━━━━━ Given information

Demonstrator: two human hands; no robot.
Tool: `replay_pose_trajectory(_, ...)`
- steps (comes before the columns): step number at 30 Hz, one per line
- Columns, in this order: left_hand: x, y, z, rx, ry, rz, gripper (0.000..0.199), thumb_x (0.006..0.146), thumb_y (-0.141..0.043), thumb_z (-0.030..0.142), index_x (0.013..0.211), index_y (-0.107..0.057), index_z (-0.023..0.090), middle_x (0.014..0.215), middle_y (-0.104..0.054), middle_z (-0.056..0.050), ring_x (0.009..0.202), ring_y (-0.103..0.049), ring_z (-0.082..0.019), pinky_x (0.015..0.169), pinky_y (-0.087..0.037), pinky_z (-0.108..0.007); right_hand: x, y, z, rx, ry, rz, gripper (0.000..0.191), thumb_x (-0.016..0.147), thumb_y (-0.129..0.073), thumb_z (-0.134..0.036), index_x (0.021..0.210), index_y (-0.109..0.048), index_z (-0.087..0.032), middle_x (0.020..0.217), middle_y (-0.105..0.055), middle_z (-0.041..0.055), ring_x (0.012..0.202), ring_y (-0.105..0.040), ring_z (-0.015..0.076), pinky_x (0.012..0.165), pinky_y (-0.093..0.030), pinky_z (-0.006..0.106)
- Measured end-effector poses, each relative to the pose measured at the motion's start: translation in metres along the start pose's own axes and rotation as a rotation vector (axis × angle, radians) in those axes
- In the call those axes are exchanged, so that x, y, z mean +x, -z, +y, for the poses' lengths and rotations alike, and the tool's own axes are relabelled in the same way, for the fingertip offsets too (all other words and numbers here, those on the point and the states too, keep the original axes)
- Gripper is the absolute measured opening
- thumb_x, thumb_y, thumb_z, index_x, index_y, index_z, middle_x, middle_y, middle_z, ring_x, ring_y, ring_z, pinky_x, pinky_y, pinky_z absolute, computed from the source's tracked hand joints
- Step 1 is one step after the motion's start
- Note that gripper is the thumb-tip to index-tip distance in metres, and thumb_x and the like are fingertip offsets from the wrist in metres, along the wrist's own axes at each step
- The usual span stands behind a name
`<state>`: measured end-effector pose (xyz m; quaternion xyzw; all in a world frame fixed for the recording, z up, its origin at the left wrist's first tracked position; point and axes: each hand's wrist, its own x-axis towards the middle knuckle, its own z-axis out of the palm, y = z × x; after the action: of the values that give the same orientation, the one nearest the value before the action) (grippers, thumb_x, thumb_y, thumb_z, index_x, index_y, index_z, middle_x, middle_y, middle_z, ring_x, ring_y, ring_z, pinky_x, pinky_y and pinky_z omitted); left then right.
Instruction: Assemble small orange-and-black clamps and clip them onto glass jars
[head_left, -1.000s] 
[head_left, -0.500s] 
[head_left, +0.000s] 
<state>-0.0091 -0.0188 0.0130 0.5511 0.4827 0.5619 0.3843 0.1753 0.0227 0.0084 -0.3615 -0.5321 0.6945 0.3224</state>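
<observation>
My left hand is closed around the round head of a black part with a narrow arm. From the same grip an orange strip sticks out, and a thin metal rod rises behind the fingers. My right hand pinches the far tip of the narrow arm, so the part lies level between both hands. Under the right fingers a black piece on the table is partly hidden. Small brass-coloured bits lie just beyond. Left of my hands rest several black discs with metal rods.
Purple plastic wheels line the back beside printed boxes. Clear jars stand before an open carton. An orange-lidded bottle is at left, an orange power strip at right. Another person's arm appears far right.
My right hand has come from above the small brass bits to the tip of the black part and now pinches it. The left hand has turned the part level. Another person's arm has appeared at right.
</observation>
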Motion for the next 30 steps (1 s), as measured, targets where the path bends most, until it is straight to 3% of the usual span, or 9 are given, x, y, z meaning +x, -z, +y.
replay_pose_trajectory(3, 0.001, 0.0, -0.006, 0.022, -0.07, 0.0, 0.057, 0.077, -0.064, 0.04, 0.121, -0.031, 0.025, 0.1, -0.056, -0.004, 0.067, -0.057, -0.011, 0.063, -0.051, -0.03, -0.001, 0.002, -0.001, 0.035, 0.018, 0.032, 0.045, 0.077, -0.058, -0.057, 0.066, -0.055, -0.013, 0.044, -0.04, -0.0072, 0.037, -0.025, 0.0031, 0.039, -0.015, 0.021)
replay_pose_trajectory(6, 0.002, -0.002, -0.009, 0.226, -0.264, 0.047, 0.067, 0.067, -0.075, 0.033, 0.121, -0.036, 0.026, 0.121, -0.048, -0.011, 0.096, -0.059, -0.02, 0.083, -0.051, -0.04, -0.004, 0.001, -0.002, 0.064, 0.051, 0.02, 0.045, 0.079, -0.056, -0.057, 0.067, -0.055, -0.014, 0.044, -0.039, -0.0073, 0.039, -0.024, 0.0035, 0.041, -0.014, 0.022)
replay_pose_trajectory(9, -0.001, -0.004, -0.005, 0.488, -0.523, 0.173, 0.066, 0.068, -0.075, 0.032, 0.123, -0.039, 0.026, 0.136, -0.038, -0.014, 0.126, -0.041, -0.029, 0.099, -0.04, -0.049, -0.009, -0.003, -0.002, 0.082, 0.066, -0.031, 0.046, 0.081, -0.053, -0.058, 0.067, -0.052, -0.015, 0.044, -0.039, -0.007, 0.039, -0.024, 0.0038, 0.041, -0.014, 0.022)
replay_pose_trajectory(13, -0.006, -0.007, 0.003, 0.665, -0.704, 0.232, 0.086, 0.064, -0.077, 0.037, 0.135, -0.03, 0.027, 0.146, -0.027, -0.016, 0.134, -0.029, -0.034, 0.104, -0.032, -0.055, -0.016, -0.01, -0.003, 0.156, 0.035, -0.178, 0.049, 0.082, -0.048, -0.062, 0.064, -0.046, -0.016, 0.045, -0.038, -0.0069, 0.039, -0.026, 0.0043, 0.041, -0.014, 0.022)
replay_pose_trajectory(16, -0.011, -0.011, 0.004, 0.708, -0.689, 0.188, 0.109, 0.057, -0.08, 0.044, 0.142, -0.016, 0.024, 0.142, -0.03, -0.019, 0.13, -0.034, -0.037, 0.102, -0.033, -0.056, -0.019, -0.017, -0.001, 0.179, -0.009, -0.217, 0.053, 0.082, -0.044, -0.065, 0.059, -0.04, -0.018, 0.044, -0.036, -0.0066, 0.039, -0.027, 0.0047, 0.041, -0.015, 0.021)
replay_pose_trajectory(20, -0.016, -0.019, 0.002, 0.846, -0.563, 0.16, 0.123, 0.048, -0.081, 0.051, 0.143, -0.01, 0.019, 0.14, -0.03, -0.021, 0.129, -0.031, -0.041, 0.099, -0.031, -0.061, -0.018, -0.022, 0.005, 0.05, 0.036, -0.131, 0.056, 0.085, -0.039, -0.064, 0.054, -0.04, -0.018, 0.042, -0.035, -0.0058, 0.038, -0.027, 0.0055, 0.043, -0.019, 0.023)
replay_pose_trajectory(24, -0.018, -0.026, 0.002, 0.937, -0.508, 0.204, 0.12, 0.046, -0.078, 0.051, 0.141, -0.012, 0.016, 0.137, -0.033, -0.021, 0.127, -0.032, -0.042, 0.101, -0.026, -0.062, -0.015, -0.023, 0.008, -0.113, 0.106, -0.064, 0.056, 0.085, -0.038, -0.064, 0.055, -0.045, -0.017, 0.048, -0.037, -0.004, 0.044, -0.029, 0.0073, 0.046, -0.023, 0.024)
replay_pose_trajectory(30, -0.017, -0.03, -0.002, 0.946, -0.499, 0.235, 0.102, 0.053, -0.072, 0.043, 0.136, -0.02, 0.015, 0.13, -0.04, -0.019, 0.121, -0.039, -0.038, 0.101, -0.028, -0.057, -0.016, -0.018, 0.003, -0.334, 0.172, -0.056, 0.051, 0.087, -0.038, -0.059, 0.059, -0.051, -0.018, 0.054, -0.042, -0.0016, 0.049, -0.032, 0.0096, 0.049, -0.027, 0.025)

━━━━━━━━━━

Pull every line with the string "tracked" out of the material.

Answer section:
- thumb_x, thumb_y, thumb_z, index_x, index_y, index_z, middle_x, middle_y, middle_z, ring_x, ring_y, ring_z, pinky_x, pinky_y, pinky_z absolute, computed from the source's tracked hand joints
`<state>`: measured end-effector pose (xyz m; quaternion xyzw; all in a world frame fixed for the recording, z up, its origin at the left wrist's first tracked position; point and axes: each hand's wrist, its own x-axis towards the middle knuckle, its own z-axis out of the palm, y = z × x; after the action: of the values that give the same orientation, the one nearest the value before the action) (grippers, thumb_x, thumb_y, thumb_z, index_x, index_y, index_z, middle_x, middle_y, middle_z, ring_x, ring_y, ring_z, pinky_x, pinky_y and pinky_z omitted); left then right.

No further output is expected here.